We're currently playing 5 a side football on a Thursday evening 6 till 7 and in need of some experienced new players to make up numbers. Majority of players are UK expats and it's just a friendly game so if anyone's interested just send me a message.

We also play in a competive 7's league on a Tuesday and are in need of a goalkeeper who can commit to regular games.

regards
JP


----------



## david.harmon (Dec 20, 2010)

The headline got me excited until I opened the thread and saw that you're talking about soccer. I thought you were talking about real football!


----------



## Jynxgirl (Nov 27, 2009)

Just come to realize that everywhere else in the rest of the world... football is what you think of soccer and that not many people outside of the usa likes american football. 

Seven months until preseason


----------



## Mr Rossi (May 16, 2009)

david.harmon said:


> real football!


Yeah, that game that you play with your hands!


----------



## Eng.Khaled (Feb 8, 2011)

No better answer!


Mr Rossi said:


> Yeah, that game that you play with your hands!


----------



## Dozza (Feb 17, 2009)

david.harmon said:


> The headline got me excited until I opened the thread and saw that you're talking about soccer. *I thought you were talking about real football![/*QUOTE]
> 
> :laugh: He was talking about real football


----------



## Dcampos (Jun 17, 2010)

Here you can find some more info

Football - Wikipedia, the free encyclopedia

And actually it's called FUTBOL ;P


----------



## Jynxgirl (Nov 27, 2009)

No one has made the comment about rugby yet...


----------



## med (Feb 18, 2011)

JPC said:


> Hi all
> 
> We're currently playing 5 a side football on a Thursday evening 6 till 7 and in need of some experienced new players to make up numbers. Majority of players are UK expats and it's just a friendly game so if anyone's interested just send me a message.
> 
> ...


If you still want player, I'm here :clap2:


----------



## antpro26 (Mar 27, 2011)

*Football Players Wanted*

Me and my uncle and a few of his friends play football on a saturday morning at 10am and monday evening at 7pm at the Meadows Hayya Gym indoor football pitch.
A few players have let us down this weekend so we need about 4 players (we already have 8) to play.

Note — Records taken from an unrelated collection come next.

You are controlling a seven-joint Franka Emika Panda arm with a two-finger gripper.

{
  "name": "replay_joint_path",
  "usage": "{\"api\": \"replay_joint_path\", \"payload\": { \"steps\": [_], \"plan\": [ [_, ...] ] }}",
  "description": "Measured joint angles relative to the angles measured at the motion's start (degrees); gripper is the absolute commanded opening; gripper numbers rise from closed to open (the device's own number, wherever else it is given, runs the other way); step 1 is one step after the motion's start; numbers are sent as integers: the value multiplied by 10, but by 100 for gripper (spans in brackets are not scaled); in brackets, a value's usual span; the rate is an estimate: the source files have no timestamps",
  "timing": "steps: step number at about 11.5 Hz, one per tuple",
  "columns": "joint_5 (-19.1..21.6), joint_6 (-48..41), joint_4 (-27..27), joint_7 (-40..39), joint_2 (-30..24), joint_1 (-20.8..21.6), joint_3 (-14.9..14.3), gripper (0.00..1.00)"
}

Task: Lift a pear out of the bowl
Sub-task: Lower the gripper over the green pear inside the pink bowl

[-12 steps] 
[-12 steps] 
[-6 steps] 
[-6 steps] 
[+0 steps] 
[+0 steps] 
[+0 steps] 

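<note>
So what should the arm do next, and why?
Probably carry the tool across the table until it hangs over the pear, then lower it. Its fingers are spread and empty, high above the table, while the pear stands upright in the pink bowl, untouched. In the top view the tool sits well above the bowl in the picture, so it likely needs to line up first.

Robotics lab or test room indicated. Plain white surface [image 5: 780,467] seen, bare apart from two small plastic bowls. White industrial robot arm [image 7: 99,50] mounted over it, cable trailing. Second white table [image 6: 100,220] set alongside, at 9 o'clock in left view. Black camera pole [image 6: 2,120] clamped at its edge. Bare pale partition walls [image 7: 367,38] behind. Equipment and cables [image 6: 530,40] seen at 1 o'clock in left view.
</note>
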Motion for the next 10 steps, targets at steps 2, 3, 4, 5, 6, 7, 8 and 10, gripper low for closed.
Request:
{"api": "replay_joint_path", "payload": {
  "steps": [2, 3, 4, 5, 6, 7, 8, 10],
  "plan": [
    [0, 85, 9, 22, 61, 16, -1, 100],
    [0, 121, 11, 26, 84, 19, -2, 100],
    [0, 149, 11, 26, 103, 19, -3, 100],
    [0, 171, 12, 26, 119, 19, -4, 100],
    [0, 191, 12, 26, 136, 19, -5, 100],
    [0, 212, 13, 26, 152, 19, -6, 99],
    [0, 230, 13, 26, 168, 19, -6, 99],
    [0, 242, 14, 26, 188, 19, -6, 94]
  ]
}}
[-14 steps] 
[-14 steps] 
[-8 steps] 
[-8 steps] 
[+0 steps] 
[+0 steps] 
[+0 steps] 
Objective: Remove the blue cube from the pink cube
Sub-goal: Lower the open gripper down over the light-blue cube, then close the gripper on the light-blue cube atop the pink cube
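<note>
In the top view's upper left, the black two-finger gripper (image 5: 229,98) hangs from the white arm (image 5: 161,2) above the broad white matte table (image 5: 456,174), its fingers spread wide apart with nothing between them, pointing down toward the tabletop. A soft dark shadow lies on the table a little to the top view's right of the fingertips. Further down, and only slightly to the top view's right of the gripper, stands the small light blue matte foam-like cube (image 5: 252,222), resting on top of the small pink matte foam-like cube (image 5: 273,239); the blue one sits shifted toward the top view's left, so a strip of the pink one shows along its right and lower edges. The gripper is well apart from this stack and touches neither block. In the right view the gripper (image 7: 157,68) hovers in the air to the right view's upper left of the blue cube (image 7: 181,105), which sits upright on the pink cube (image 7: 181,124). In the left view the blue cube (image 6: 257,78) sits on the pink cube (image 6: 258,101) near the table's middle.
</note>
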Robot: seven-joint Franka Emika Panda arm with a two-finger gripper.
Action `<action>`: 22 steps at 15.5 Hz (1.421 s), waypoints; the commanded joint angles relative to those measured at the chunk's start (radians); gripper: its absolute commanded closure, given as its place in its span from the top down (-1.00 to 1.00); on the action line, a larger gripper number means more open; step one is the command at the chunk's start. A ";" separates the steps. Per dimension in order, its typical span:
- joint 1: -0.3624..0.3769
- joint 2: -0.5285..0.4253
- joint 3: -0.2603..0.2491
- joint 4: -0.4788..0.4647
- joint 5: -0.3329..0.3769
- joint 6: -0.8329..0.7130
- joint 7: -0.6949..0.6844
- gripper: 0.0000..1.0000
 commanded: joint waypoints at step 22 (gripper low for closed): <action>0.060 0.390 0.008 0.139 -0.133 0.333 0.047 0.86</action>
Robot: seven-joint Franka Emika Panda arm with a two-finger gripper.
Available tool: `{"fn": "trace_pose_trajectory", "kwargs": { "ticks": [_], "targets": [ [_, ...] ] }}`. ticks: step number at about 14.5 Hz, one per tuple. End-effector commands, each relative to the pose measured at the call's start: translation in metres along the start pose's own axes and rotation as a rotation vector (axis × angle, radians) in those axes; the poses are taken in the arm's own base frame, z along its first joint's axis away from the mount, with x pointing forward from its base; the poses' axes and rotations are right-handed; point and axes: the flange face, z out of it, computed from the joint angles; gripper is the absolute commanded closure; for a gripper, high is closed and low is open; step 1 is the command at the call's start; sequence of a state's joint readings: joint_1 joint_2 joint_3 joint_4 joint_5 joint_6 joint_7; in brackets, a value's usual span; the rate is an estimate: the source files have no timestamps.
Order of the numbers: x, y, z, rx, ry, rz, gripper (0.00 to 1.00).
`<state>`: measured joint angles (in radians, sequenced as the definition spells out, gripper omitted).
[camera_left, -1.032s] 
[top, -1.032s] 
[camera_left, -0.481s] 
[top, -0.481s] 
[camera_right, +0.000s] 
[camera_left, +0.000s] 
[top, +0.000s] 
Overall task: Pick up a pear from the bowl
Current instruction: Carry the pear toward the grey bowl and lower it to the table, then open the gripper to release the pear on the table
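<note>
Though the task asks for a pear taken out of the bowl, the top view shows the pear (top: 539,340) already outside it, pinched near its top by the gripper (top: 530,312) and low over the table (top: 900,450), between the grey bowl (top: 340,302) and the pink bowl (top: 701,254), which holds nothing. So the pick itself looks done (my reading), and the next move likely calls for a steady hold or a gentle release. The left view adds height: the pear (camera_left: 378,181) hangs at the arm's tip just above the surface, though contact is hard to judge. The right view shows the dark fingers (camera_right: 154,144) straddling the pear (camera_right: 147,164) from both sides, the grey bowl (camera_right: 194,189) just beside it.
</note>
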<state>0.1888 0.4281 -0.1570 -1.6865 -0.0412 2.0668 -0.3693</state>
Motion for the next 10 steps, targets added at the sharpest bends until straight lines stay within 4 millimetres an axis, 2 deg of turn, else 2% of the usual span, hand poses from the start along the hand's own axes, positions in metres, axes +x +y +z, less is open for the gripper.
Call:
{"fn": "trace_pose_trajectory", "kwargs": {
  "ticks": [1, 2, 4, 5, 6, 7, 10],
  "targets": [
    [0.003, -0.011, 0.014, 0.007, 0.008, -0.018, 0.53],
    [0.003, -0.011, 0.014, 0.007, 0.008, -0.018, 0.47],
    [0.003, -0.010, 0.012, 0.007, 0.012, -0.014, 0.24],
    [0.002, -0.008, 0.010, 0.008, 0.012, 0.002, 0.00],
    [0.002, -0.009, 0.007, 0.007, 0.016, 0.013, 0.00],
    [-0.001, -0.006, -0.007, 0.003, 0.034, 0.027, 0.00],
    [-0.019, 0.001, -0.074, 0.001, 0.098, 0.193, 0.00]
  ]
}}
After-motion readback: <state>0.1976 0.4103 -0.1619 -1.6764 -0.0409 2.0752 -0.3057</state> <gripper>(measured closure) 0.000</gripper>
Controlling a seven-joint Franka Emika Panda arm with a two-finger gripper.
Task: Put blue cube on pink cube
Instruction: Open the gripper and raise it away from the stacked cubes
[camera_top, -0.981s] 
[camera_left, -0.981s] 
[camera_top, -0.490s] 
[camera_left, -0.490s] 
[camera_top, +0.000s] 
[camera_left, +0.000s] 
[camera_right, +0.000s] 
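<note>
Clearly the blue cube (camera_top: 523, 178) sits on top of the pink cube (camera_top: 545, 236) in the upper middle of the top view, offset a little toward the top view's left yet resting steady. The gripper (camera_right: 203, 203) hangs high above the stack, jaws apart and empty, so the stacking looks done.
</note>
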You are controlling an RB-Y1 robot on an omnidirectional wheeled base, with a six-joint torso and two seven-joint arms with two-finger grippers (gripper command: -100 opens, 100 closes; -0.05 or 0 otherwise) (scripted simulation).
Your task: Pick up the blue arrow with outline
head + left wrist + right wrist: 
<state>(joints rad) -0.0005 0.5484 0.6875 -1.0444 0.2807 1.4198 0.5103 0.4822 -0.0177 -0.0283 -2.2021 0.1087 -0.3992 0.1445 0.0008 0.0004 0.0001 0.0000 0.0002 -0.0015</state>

It costs 38aed each to rent the pitch.
Our standard is ok, Please let me know if you would like to play.
Thanks, Anthony.


----------



## Dave178 (Mar 14, 2011)

*Players*



JPC said:


> Hi all
> 
> We're currently playing 5 a side football on a Thursday evening 6 till 7 and in need of some experienced new players to make up numbers. Majority of players are UK expats and it's just a friendly game so if anyone's interested just send me a message.
> 
> ...


Hi JP, 

If you are still looking for players for thursday nights i am interested.

Thanks,
Dave


----------



## Confiture (Jan 9, 2011)

I was a goalkeeper a few years back but won't be in Dubai until the end of the Month. The expanding waistline suggests I could do with some exercise.

Will drop you a message once we've arrived.


----------



## antpro26 (Mar 27, 2011)

Is no-one interested? Could really do with some more players.
Thanks, Anthony.


----------



## antpro26 (Mar 27, 2011)

Hi, im interested. Also, iv made a new thread about playing on saturday morning. is anyone here interested in that? If not, could you ask around your 5 a side team JPC?
Thanks, Anthony.


----------



## Dave178 (Mar 14, 2011)

*Sat Football*



antpro26 said:


> Hi, im interested. Also, iv made a new thread about playing on saturday morning. is anyone here interested in that? If not, could you ask around your 5 a side team JPC?
> Thanks, Anthony.


I'd be interested in saturday football Ant. let me know if you get it together.


----------



## antpro26 (Mar 27, 2011)

Dave178 said:


> I'd be interested in saturday football Ant. let me know if you get it together.


Were definitely playing so just come along. Do you know where it is? Also, is there anyone else you can bring along cos were running a bit low on numbers?


----------



## Dave178 (Mar 14, 2011)

antpro26 said:


> Were definitely playing so just come along. Do you know where it is? Also, is there anyone else you can bring along cos were running a bit low on numbers?


Hi Ant,

I dont think i saw the address on this thread so if you could confirm it that would be great as i have sat nav in the car anyhow. I'm coming from the palm jumeirah if anyone else is going from there i can give a lift etc.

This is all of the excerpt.